I need each line of the entries below that includes the string "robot".
*** RECORDS PROVIDED ***
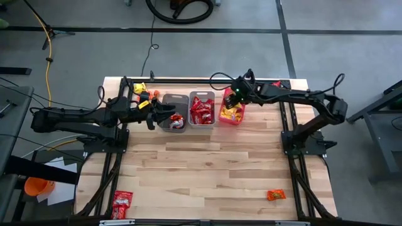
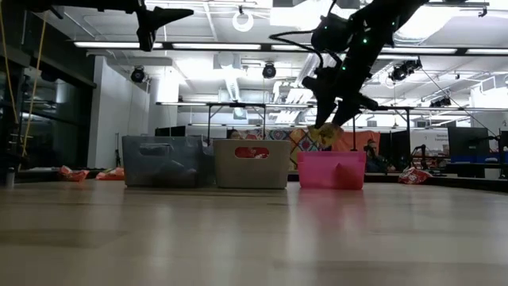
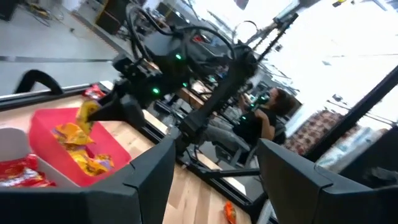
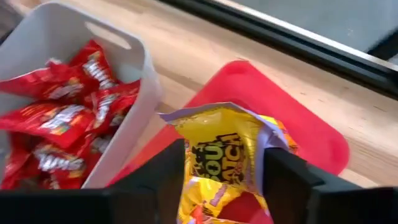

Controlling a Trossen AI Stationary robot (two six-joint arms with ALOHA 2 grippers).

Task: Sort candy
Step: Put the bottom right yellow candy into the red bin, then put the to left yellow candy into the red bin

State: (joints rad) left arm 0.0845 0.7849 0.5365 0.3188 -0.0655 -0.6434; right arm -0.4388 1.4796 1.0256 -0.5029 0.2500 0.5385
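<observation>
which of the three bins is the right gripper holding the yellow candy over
The pink bin, the rightmost of the row. The right gripper holds a yellow candy above it; the middle bin holds red packets.

1. The right arm reaches from its base at the table's right side across to the far middle, elbow raised and wrist angled downward.
2. The right gripper (image 4: 221, 171) has its two dark fingers (image 4: 163, 180) pressed against a yellow crinkled candy packet (image 4: 221, 155).
3. The left arm stretches level from the left edge toward the centre.
4. The left gripper (image 1: 164, 115) hangs with its dark fingers (image 3: 149, 180) spread apart, holding nothing.
</observation>
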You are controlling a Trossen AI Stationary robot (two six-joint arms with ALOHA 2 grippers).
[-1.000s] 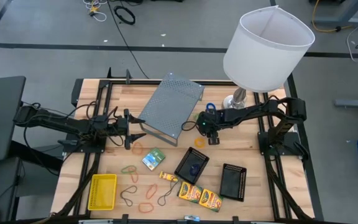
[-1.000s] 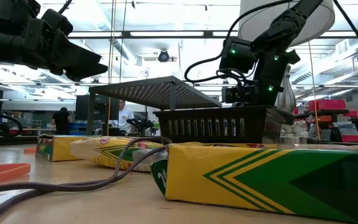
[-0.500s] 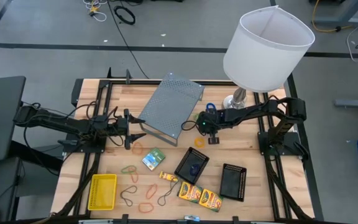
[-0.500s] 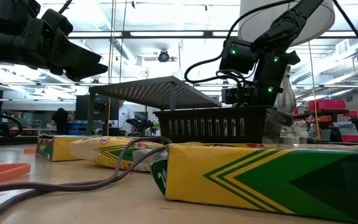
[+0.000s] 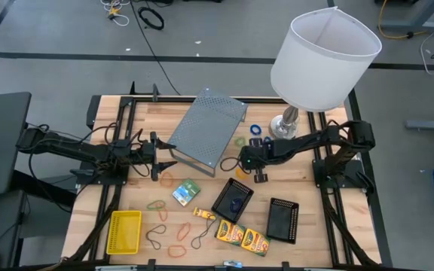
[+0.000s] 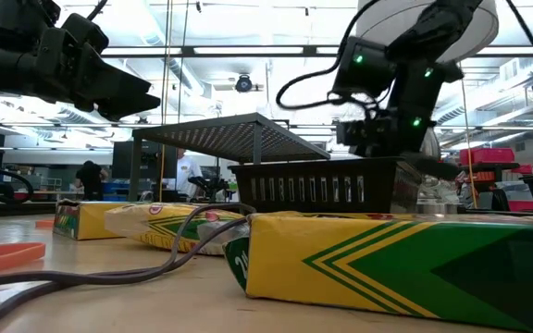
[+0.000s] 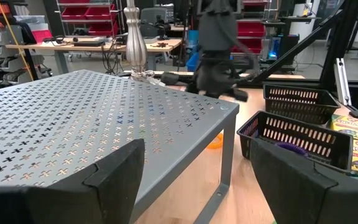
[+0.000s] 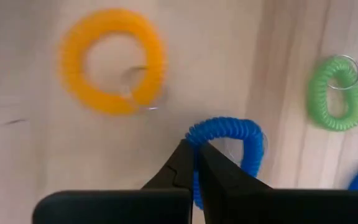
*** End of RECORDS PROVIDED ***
SOLUTION TO THE PROBLEM:
Controlling a Trossen AI Stationary robot (two six-joint arms with ALOHA 2 grippers).
You are controlling a Trossen AI Stationary robot (two six-joint arms with ALOHA 2 grippers).

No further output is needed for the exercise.